ABOUT THIS TASK
Lines in the material below that include "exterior" need to be tallied; give the total alone.

RECORDS PROVIDED
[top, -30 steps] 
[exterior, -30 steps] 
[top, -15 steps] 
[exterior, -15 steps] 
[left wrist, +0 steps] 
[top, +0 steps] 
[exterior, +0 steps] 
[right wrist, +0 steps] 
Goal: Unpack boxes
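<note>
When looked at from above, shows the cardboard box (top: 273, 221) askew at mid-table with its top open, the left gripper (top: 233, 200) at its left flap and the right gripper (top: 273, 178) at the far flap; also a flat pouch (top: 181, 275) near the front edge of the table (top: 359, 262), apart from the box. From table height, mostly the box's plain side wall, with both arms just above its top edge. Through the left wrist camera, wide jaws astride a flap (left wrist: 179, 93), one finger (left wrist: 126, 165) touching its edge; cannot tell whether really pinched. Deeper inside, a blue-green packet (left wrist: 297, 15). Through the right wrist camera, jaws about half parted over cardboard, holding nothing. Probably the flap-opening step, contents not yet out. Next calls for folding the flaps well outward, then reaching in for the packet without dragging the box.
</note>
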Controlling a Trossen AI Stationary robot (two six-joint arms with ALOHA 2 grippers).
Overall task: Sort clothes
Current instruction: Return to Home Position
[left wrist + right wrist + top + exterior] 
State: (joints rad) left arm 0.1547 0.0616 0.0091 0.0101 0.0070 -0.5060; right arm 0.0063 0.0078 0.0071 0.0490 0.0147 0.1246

EXPECTED ANSWER
4